Posted by Gavin Mason

Quality vs. Low Cost

IMG_1697As a consumer I have always been very price conscious of the products that I purchase, especially in today's market. Most consumers use the price of a product to influence their purchase, after all who doesn't want to save money when ever they can? But just because I use the price of a product to HELP make my decision doesn't mean that I go out and look for the cheapest possible price. The cheapest price doesn't always result in the least amount of money spent and most expensive price doesn't always translate to the best quality. This concept not only applies to individual consumers, but also applies to industrial consumers such as machine shops and pattern shops

A machine shop is contracted to take the customer's part and machine it to specified tolerances requested by the customer. Sometimes tolerances aren't necessarily important to the finished product. For example, in the past we have produced counterweights for a clock manufacturer that basically had no dimensional tolerances. As long as the weight fit inside the clock it would work, it just had to meet a specific weight to balance the clock's timing mechanism or it wouldn't operate correctly. While at the other end of the spectrum, machine shops can be contracted to machine parts that require a dimensional accuracy down to a thousandth of an inch and if it is not exact the part will be scrapped. These high accuracy parts are common in the aerospace and medical industries and any mistakes can quickly transform your payday into a payout. 

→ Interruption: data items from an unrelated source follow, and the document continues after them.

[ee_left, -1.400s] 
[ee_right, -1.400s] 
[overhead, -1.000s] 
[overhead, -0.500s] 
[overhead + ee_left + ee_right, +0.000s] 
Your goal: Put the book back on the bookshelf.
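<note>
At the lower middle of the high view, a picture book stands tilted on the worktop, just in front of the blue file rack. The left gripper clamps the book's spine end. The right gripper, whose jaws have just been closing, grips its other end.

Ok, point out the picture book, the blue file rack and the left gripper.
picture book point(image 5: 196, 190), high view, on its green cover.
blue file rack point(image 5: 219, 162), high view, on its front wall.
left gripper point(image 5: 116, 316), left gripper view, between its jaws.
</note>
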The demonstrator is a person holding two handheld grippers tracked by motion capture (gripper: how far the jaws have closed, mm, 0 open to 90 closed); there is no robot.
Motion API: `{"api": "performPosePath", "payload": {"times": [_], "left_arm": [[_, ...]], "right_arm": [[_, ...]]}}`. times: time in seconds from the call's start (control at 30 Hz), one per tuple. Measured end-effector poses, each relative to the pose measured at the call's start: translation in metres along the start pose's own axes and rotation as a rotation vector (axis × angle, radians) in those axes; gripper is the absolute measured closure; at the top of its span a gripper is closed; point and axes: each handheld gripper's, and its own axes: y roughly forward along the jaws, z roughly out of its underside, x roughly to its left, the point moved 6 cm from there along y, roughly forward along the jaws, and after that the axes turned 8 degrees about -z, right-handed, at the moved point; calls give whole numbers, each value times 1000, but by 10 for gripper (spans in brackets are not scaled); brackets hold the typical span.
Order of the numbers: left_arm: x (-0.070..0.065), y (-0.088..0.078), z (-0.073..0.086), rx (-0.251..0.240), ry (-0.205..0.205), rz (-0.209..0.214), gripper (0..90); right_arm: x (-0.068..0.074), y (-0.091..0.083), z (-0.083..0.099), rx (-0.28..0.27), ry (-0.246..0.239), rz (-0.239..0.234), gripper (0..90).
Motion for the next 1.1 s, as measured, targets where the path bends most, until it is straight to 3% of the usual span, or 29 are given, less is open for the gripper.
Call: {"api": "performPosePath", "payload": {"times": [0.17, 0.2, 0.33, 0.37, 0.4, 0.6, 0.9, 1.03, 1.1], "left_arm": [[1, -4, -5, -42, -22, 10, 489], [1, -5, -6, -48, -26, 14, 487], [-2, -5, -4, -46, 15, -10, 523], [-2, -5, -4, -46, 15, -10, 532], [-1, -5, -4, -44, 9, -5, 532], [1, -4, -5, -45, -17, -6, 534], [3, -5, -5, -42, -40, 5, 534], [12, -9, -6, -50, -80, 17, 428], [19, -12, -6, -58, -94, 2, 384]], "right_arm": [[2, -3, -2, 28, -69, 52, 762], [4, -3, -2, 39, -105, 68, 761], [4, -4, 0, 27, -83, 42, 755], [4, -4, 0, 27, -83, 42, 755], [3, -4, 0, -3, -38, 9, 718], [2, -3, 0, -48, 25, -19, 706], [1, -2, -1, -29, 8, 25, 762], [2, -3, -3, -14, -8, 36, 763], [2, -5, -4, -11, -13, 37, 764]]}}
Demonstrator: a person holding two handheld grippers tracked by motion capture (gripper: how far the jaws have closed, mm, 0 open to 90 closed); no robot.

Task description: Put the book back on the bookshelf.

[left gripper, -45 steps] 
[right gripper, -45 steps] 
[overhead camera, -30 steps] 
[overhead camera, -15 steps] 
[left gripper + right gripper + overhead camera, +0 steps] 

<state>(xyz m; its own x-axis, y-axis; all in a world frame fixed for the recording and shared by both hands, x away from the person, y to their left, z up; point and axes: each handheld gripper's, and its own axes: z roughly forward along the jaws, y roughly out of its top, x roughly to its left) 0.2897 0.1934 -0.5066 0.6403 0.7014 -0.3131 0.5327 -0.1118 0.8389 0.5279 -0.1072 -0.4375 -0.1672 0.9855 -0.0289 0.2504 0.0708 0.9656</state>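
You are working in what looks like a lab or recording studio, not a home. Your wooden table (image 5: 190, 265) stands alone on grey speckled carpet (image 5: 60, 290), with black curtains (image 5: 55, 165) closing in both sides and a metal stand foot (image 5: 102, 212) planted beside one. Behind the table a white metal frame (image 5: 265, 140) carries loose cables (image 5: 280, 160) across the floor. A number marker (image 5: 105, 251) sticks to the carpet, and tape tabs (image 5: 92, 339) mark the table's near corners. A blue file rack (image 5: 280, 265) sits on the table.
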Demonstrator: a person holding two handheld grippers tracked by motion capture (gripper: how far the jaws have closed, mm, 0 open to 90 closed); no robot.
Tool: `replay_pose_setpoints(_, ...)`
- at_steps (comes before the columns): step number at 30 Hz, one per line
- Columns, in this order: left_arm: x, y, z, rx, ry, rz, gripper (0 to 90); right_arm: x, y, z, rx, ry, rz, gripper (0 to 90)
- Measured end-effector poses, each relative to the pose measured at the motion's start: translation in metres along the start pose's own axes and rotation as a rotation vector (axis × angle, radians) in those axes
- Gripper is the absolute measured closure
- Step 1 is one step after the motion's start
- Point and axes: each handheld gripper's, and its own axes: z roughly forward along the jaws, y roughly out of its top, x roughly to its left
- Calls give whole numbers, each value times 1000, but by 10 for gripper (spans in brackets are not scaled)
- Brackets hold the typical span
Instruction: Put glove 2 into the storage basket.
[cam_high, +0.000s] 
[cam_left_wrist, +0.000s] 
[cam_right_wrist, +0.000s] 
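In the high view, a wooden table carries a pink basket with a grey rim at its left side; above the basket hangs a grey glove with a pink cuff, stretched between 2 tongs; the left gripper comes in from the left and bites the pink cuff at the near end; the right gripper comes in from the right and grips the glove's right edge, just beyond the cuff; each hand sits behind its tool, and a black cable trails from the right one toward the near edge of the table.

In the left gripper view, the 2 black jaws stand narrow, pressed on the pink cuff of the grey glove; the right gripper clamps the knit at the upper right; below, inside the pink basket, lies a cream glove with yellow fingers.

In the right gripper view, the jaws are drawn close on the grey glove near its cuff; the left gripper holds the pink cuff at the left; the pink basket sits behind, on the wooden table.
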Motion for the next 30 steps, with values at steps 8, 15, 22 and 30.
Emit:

Have you ever heard the saying "it takes money to make money?" This is especially true in the machining world with the addition of "it takes quality tools to produce quality parts." Just as any other market, there are cost effective cutting tools and there are quality cutting tools. The quality cutting tools are produced using better raw materials, better manufacturing methods, and better coating options for the best possible performance; but the consumer is going to have to pay a pretty penny for them. On the other hand, the cost effective tools are produced to be, well, cost effective while still being able to perform the task at hand. These tools may be able to get the job done, but come with several trade offs; the tool may not be as accurate, might not be able to cut as fast or withstand heavier chip loads, the tool might break, produce excess heat, or just wear down much quicker. 

Speaking from personal experiences, the consumer looking to save a quick buck by purchasing the cheaper item may end up paying more in the long run. While the cheaper product might save you a couple bucks up-front, often times it will come back to bite them in the butt, especially with cutting tools. Going back to the previous paragraph; if you purchase the cheaper cutting tool and the tool breaks, not only did you just lose that tool, but you will also incur costs from the down time required to change out the tool. Not to mention when a tool breaks it is usually catastrophic for the part being machined, further increasing costs. If the tool produces excess heat, the heat can warp the tool and/or the part being machined. If the tool is warped it will not cut accurately and ruin your part, or of the part is warped then it too must be scrapped. The downtime accrued from a broken tool is what really costs machine shops. Not only are you paying your employees for zero productivity, it is pushing back the line of scheduled projects. So your decision to save a couple dollars up front quickly turned into a very expensive ordeal because of your decision.

Sometimes it is in your better interests to spend a little more money up front for a quality product than to deal with the problems that can stem from the cost effective one. High quality cutting tools are not only more accurate, but they can withstand heavier chip loads which means more material being removed at a faster rate and have a longer life due to coatings. The combination of the two, in my book anyway, is enough to justify the higher upfront cost of the cutting tool. The choice is yours, spend more initially for a longer lasting, better performing cutting tool or save a couple bucks and pray nothing happens.